__Exercise aim__:
Only the pictures are to be left out; write out the rest of the data exactly.

__Input data__:
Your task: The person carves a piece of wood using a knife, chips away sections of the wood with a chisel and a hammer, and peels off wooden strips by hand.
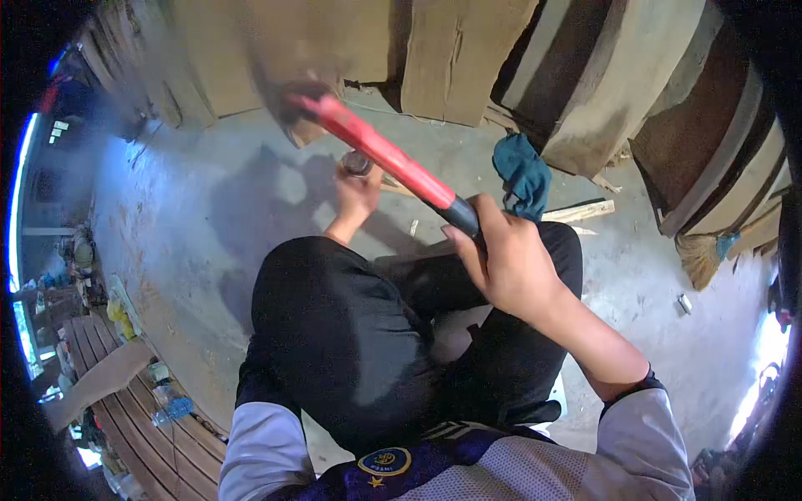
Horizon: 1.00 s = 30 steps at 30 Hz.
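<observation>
My right hand (514, 263) is closed round the black grip of a red-handled tool (388, 159), raised above the floor. Its far end, at the upper left, is blurred by motion, so the head's shape is unclear. Beyond my left knee, my left hand (357, 196) holds a short dark-topped upright piece (357, 163), which may be a chisel end; its lower part is hidden. A light wood strip (397, 185) lies on the floor beside that hand.
Large wooden slabs (451, 58) lean along the back. A teal cloth (520, 171) and wood scraps (578, 211) lie beyond my right knee. A straw broom (700, 257) is at the right, a slatted wooden bench (138, 426) at the lower left.
</observation>
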Available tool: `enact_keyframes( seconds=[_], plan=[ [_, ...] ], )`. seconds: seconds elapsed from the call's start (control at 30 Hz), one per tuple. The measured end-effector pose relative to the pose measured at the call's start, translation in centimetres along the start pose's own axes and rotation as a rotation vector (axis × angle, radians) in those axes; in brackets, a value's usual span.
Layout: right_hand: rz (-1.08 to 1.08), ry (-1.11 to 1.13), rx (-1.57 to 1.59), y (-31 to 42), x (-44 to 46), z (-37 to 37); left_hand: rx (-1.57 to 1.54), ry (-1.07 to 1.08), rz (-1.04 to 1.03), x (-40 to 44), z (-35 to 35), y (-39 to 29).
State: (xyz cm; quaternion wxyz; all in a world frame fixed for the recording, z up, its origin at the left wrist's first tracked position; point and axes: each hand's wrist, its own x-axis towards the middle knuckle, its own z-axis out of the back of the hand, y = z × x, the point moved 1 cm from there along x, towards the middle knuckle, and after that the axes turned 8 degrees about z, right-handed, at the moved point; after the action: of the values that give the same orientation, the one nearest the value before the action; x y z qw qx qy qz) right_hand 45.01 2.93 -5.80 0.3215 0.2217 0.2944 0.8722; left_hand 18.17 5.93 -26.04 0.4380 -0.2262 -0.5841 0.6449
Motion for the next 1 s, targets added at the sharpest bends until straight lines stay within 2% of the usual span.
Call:
enact_keyframes(
  seconds=[0.03,0.07,0.17,0.2,0.3,0.33,0.43,0.47,0.57,0.6,0.67,0.73,0.83,0.9,1.0],
  plan=[
    [0.0,0.001,0.008,-0.7,-0.1,-0.6,0.063,-0.014,-0.003,0.1,0.2,0.0],
    [-0.076,0.109,-0.037,-1.5,-0.2,-1.2,-0.077,0.013,-0.008,0.3,0.0,0.1],
    [-0.041,0.129,-0.061,-0.5,0.1,-0.3,-0.017,0.031,-0.055,0.0,-0.1,-1.8],
    [-0.04,0.105,-0.053,0.1,0.2,0.1,-0.039,0.03,-0.085,0.0,0.0,-1.8],
    [0.01,-0.006,0.005,0.0,-0.8,-0.4,-0.047,0.019,0.065,-0.4,0.1,-2.0],
    [0.033,-0.021,0.003,-0.8,-1.1,-1.0,-0.07,0.014,0.019,-0.3,0.1,-1.8],
    [-0.062,0.16,-0.166,-2.9,-1.3,-2.0,-0.016,0.021,0.038,-0.1,0.1,-2.1],
    [-0.045,0.16,-0.161,-3.1,-1.4,-1.7,-0.048,0.033,-0.011,0.0,0.0,-1.3],
    [-0.091,0.112,0.033,-1.6,-0.8,-0.2,-0.046,0.016,0.022,-0.7,0.3,-2.6],
    [-0.079,0.028,0.006,-2.0,-1.0,-0.8,-0.173,0.004,0.095,-0.7,0.2,-2.5],
    [-0.151,-0.003,0.069,-2.8,-1.0,-1.8,-0.107,0.022,0.105,-0.5,0.3,-2.4],
    [-0.239,0.006,0.101,-3.8,-1.1,-3.2,-0.004,0.025,0.143,-0.7,0.5,-2.8],
    [-0.319,0.147,0.145,-8.9,-2.0,-8.2,0.024,0.018,0.109,-0.6,0.4,-2.1],
    [-0.235,0.127,-0.014,-11.5,-3.2,-12.4,-0.034,0.055,0.078,-0.4,0.0,-1.8],
    [-0.402,0.222,-0.01,-14.0,-4.5,-18.1,-0.113,0.036,0.113,-1.0,0.4,-2.9]
  ],
)
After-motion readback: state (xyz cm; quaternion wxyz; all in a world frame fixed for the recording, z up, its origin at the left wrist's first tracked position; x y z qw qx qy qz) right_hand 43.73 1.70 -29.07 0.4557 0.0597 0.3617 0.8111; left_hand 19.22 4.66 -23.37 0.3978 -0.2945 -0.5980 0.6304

__Problem solution__:
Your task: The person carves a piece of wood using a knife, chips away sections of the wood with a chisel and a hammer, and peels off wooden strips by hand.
Horizon: 1.00 s = 30 steps at 30 Hz.
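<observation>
My right hand (514, 263) is closed round the black grip of a red-handled tool (388, 159), raised above the floor. Its far end, at the upper left, is blurred by motion, so the head's shape is unclear. Beyond my left knee, my left hand (357, 196) holds a short dark-topped upright piece (357, 163), which may be a chisel end; its lower part is hidden. A light wood strip (397, 185) lies on the floor beside that hand.
Large wooden slabs (451, 58) lean along the back. A teal cloth (520, 171) and wood scraps (578, 211) lie beyond my right knee. A straw broom (700, 257) is at the right, a slatted wooden bench (138, 426) at the lower left.
</observation>
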Available tool: `enact_keyframes( seconds=[_], plan=[ [_, ...] ], )`. seconds: seconds elapsed from the call's start (control at 30 Hz), one per tuple. The measured end-effector pose relative to the pose measured at the call's start, translation in centimetres along the start pose's own axes and rotation as a rotation vector (axis × angle, radians) in those axes; in brackets, a value's usual span.
Layout: right_hand: rz (-1.08 to 1.08), ry (-1.11 to 1.13), rx (-1.57 to 1.59), y (-31 to 42), x (-44 to 46), z (-37 to 37); left_hand: rx (-1.57 to 1.54), ry (-1.07 to 1.08), rz (-1.04 to 1.03), x (-40 to 44), z (-35 to 35), y (-39 to 29).
State: (xyz cm; quaternion wxyz; all in a world frame fixed for the recording, z up, its origin at the left wrist's first tracked position; point and axes: each hand's wrist, its own x-axis towards the middle knuckle, its own z-axis out of the back of the hand, y = z × x, the point moved 1 cm from there along x, towards the middle knuckle, and after that the axes turned 8 degrees about z, right-handed, at the moved point; after the action: of the values that give the same orientation, the one nearest the value before the action; x y z qw qx qy qz) right_hand 45.01 2.93 -5.80 0.3215 0.2217 0.2944 0.8722; left_hand 18.17 5.93 -26.04 0.4380 -0.2262 -0.5841 0.6449
Motion for the next 1 s, targets added at the sharpest bends until straight lines stay within 2% of the usual span.
Call:
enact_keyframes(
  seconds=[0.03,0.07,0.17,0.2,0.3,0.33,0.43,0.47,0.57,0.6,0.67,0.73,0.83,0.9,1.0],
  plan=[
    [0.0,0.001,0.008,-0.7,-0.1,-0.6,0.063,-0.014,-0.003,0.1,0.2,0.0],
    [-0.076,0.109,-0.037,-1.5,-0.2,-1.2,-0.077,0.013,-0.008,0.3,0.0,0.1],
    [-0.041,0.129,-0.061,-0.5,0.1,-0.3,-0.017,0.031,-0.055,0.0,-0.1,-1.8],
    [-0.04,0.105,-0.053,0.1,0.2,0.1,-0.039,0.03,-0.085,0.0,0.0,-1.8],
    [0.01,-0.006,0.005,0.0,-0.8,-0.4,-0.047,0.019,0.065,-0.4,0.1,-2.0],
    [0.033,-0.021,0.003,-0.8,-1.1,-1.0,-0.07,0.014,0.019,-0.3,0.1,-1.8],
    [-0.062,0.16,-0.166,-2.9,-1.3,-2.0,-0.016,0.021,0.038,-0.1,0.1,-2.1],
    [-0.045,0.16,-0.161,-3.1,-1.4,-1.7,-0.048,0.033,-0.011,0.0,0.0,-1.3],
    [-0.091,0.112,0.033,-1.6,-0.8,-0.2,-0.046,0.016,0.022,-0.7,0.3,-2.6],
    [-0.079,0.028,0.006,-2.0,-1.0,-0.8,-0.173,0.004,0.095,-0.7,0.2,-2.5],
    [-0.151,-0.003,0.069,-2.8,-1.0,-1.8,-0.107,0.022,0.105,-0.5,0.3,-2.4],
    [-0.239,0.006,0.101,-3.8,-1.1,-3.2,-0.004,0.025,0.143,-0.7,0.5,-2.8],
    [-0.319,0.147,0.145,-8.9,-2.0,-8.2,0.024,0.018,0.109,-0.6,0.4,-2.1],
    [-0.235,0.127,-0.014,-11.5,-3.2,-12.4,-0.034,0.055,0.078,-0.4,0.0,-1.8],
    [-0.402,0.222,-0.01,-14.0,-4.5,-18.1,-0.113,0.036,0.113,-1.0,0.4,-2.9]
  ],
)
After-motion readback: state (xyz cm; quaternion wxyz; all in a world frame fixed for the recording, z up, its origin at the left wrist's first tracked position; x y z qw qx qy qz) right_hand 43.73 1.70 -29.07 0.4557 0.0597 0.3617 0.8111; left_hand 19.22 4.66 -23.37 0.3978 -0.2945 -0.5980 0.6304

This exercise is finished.